Na capa vemo-lo com uma cabeleira bravia, de tons azuis e verdes, traços simples e óculos facetados de amarelo, como se tomado por uma estranha intensidade. A ilustração de Manuela Cardoso remete para o som caleidoscópico de “Cidade Fantástica” (Azáfama Produções Artísticas, 2018), terceiro disco em nome próprio de Flak.
O músico dispensa apresentações: em mais de 30 anos de carreira, foi um dos membros fundadores dos históricos Rádio Macau; fez parte dos Micro Audio Waves e dos Palma’s Gang; e, como, produtor trabalhou com um enorme rol de nomes da música moderna portuguesa.
Do alto dos seus 57 anos, Flak não se deixou cristalizar no passado, e soube manter-se relevante e em contacto com as correntes de vanguarda. Juntou-se então em 2018 ao produtor Luís Nunes – Benjamim -, com quem idealizou esta “Cidade Fantástica”.
A influência do produtor é bem visível, desde logo em temas como o primeiro avanço “Ao Sol da Manhã”, que corre sobre um ritmo sincopado e elegante – o beat e os sintetizadores do início lembram a paleta de ritmos dos Tame Impala. Já a letra leva-nos para um “Sittin’ on the Dock of the Bay”, transportado para a beira Tejo.
Neste disco as letras foram escritas de forma automática, sem racionalizar: “Tentei fazer as letras da forma mais intuitiva possível”, afirmou Flak em entrevista, “não descobrir um significado para elas imediatamente”.
Musicalmente, “Cidade Fantástica” é um álbum com muita inspiração melódica, mas tem algumas bolsas de experimentalismo – veja-se “Sobre o Mar”, deriva sonora com camadas sobrepostas e texturas dissonantes: o resultado parece uma jam session um pouco alucinada, uma máquina de jogos a fritar os fusíveis.
Noutros pontos, Flak alinha-se com o eixo mais orelhudo do espectro sonoro – “Planeta Azul” é pop leve e solar, ligeiramente fraturada, como uma caixa de música em que as peças não encaixam totalmente, o que origina alguns zumbidos e assobios. “Os tempos estão a mudar”, um dos melhores temas do disco, quase soa a Beatles – a guitarra luminosa joga com um baixo gingante e uma melodia pueril que nos faz bater o pé.
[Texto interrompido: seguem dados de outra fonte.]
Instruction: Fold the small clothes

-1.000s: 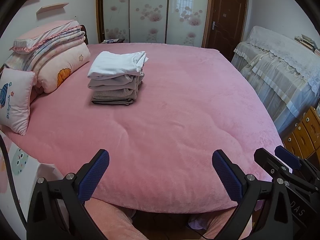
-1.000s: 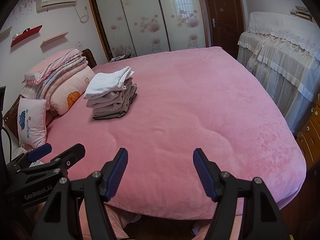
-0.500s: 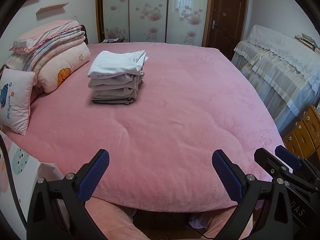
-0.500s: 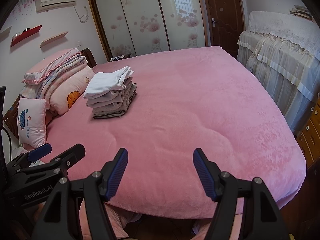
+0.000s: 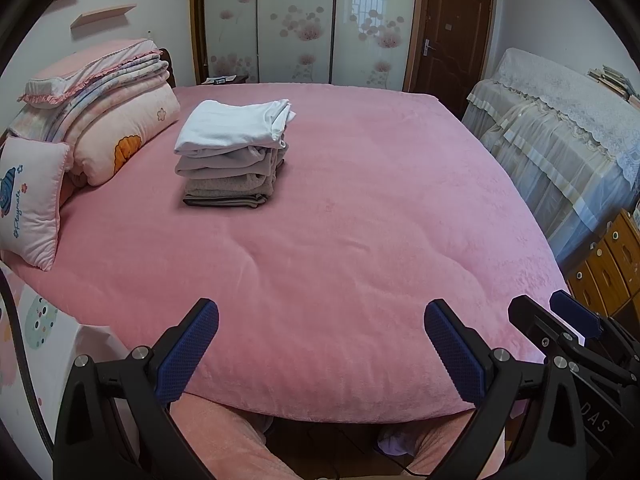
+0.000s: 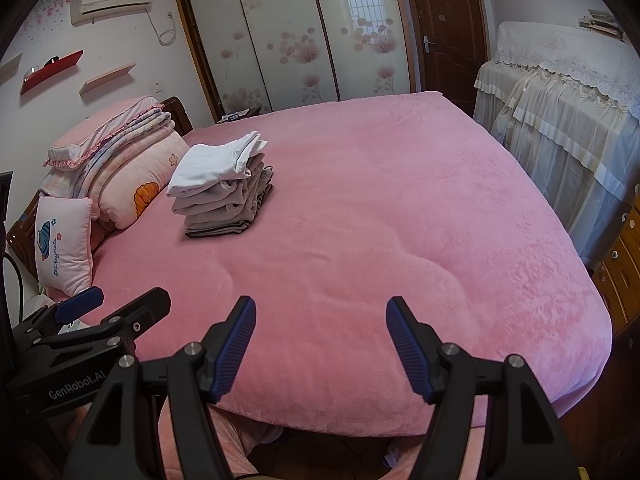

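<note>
While you hold both tongs low at the near edge of the bed point(image 5: 340, 220), nothing sits between either pair of jaws. Your left gripper point(image 5: 320, 344) stands wide open at the bottom of its frame, its blue pads point(image 5: 188, 352) ribbed with a fine dotted grip, mounted on black angular arms with silver bolts. Your right gripper point(image 6: 320, 344) is also spread, a little narrower, its pads point(image 6: 236, 348) lined with cross ridges, and it holds nothing.

The stack point(image 5: 234, 152) of folded clothes lies in the upper left of both frames, on the bed's far left part, near the pillows point(image 5: 108, 120). Its top piece is smooth white cotton, folded into a rough rectangle with the loose corners pointing right; under it sit pale grey layers, then a nubbier grey-brown knit, then a thin dark striped piece at the base. In the right view the stack point(image 6: 222, 188) leans slightly, with its upper layers overhanging to the left.

The bed cover is plush pink fleece with soft creases across the middle. A small square cushion point(image 5: 30, 200) with a printed figure stands at the far left.

Compared with a second ago, nothing has shifted: both grippers, their spread and the stack match.
</note>
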Available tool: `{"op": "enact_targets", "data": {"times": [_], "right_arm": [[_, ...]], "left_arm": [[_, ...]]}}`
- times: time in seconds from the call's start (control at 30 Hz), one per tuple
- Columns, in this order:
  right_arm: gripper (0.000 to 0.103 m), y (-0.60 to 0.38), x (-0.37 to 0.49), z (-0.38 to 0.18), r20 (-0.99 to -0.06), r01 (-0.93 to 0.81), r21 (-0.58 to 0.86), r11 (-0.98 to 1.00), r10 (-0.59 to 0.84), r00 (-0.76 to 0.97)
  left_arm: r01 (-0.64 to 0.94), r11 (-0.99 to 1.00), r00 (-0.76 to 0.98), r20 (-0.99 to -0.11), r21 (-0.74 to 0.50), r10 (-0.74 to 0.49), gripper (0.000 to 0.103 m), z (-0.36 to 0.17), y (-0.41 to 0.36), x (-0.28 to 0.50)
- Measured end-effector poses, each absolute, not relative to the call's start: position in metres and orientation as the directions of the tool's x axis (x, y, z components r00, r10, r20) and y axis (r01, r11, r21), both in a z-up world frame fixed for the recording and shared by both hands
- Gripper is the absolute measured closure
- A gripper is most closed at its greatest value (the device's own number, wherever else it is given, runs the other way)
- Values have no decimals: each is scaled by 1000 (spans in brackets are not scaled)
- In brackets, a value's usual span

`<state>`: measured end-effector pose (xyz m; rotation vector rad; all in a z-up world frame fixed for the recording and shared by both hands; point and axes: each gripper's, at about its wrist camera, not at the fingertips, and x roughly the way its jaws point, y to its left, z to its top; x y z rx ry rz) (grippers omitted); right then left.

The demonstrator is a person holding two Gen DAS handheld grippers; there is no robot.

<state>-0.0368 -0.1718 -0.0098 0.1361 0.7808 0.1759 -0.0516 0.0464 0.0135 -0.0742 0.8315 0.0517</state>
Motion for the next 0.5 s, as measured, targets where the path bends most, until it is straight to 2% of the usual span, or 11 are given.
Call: {"op": "enact_targets", "data": {"times": [0.5], "right_arm": [[35,-178,-41,-16,-693,-93,174,980,189,695]], "left_arm": [[-61,997,658,-753,-52,1,1,11,49,-46]]}}
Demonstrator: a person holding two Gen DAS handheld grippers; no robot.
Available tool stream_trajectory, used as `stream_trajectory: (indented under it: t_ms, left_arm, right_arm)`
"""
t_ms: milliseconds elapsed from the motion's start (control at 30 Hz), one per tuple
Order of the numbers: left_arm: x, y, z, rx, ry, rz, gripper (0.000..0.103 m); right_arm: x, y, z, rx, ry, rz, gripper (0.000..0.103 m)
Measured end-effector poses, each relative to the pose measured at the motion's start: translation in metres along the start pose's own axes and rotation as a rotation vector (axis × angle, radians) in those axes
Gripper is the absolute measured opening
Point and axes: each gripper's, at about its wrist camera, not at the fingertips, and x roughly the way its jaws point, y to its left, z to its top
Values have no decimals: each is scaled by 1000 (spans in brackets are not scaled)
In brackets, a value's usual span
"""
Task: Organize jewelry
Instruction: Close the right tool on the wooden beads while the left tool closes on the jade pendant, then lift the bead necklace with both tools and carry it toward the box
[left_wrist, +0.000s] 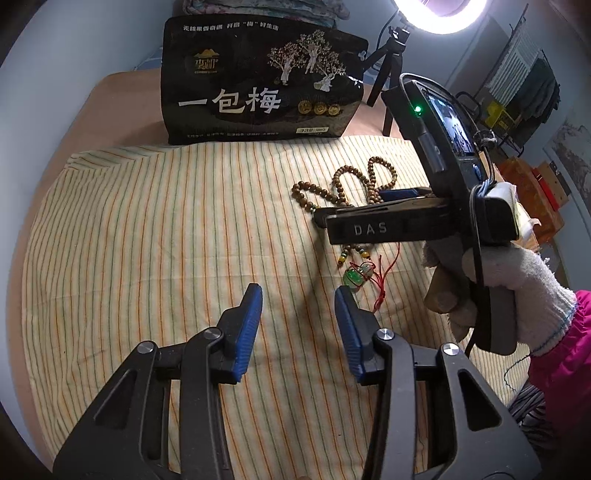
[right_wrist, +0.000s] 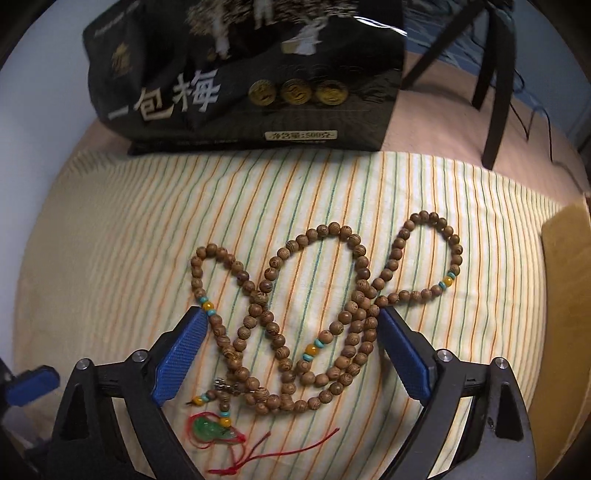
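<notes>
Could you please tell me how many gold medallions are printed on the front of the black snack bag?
3, in a row on the black snack bag's lower front: left, middle, right.

The big black bag (left_wrist: 262, 83) stands far in front of the left hand-held gripper (left_wrist: 298, 321), and it has the most words. Large pale letters across its middle say "一包梅". A thin line along the top reads "开启 "梅" 好生活", but its first few letters are too small to read. A gold logo sits on the bag's left side, too tiny to make out. Seen from the right hand-held gripper (right_wrist: 291, 347), a small pale label low on the bag seems to say "净含量:500克". On the black body of the right hand-held gripper are the raised letters "DAS" (left_wrist: 370, 229).
</notes>
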Motion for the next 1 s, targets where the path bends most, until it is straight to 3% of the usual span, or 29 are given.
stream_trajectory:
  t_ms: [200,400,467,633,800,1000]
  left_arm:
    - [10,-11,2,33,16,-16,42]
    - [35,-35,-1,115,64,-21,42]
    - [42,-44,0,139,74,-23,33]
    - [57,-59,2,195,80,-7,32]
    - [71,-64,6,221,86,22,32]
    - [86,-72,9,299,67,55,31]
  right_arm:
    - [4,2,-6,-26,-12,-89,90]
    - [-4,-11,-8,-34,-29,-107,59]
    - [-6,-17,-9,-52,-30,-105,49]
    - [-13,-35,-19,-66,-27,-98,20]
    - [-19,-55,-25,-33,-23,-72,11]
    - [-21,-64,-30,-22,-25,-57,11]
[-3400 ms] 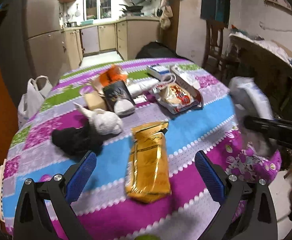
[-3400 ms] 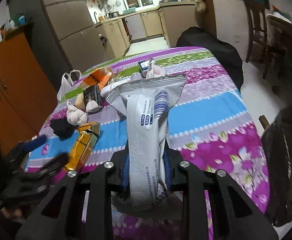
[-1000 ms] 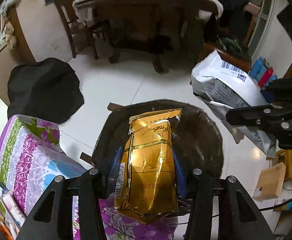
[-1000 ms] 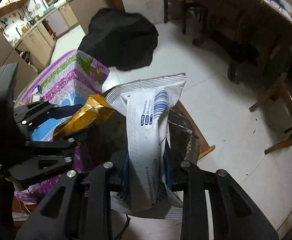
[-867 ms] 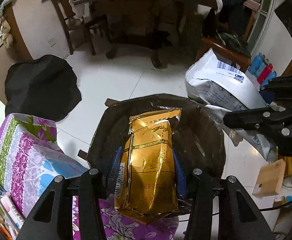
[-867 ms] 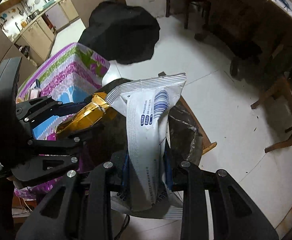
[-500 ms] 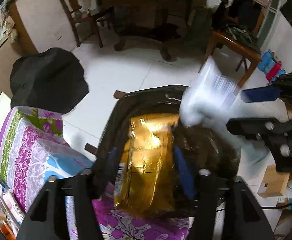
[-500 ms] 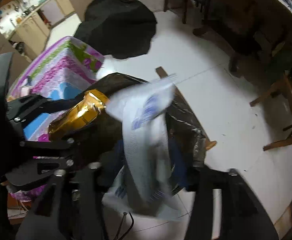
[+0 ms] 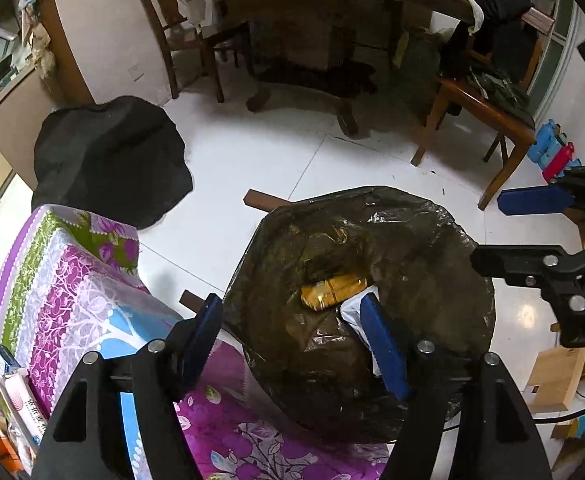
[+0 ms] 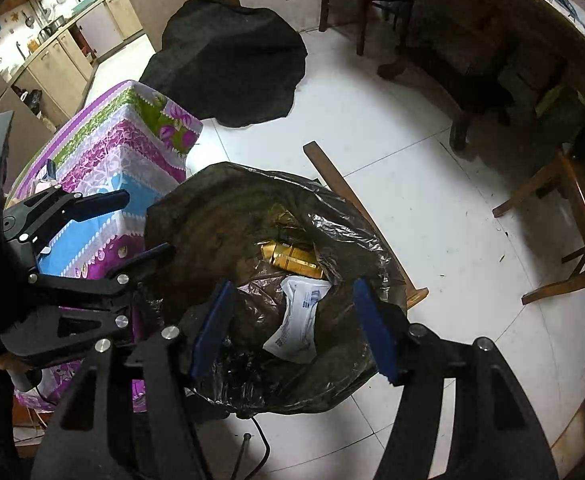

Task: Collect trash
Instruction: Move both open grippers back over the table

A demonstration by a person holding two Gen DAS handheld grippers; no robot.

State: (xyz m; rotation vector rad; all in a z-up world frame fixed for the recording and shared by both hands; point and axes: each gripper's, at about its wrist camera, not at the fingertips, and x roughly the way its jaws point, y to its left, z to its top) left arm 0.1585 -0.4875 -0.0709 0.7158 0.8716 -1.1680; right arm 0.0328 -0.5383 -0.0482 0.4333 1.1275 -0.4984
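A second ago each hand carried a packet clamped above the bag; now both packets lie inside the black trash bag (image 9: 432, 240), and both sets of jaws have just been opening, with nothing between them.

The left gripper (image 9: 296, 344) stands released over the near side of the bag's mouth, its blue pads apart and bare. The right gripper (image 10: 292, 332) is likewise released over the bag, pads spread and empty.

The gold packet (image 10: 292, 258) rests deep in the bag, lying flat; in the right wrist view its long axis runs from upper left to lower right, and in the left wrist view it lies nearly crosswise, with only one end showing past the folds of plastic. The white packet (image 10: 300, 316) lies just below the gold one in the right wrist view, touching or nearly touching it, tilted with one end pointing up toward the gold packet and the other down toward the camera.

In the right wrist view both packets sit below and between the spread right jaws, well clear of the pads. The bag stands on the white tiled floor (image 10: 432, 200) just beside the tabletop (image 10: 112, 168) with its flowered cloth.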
Um olhar mais atento revela mais algumas referências: uns riffs de Radiohead circa “Ok Computer” em “Imaculada Concepção”; o devaneio de guitarra de “Morcego” à la Jimmy Hendrix; A boa-onda cintilante de “Manto Branco” a fazer lembrar os Kinks; o arranque a toda a velocidade de “Cego pela Luz”, um flash da New Wave de bandas como os Depeche Mode.
Enquanto “Nada Escrito”, o álbum de 2015, remetia mais para a sonoridade dos Pink Floyd com um pouco de Zeca Afonso, este novo disco é uma colecção de músicas solares, ancoradas num certo psicadelismo retro dos anos 60. A única brecha é alguma fragilidade da voz do cantor, suplantada com o recurso a overdubs. Dito isto, vale a pena conhecer o universo paralelo de Flak e os súbitos e frequentes momentos de claridade que habitam esta cidade fantástica.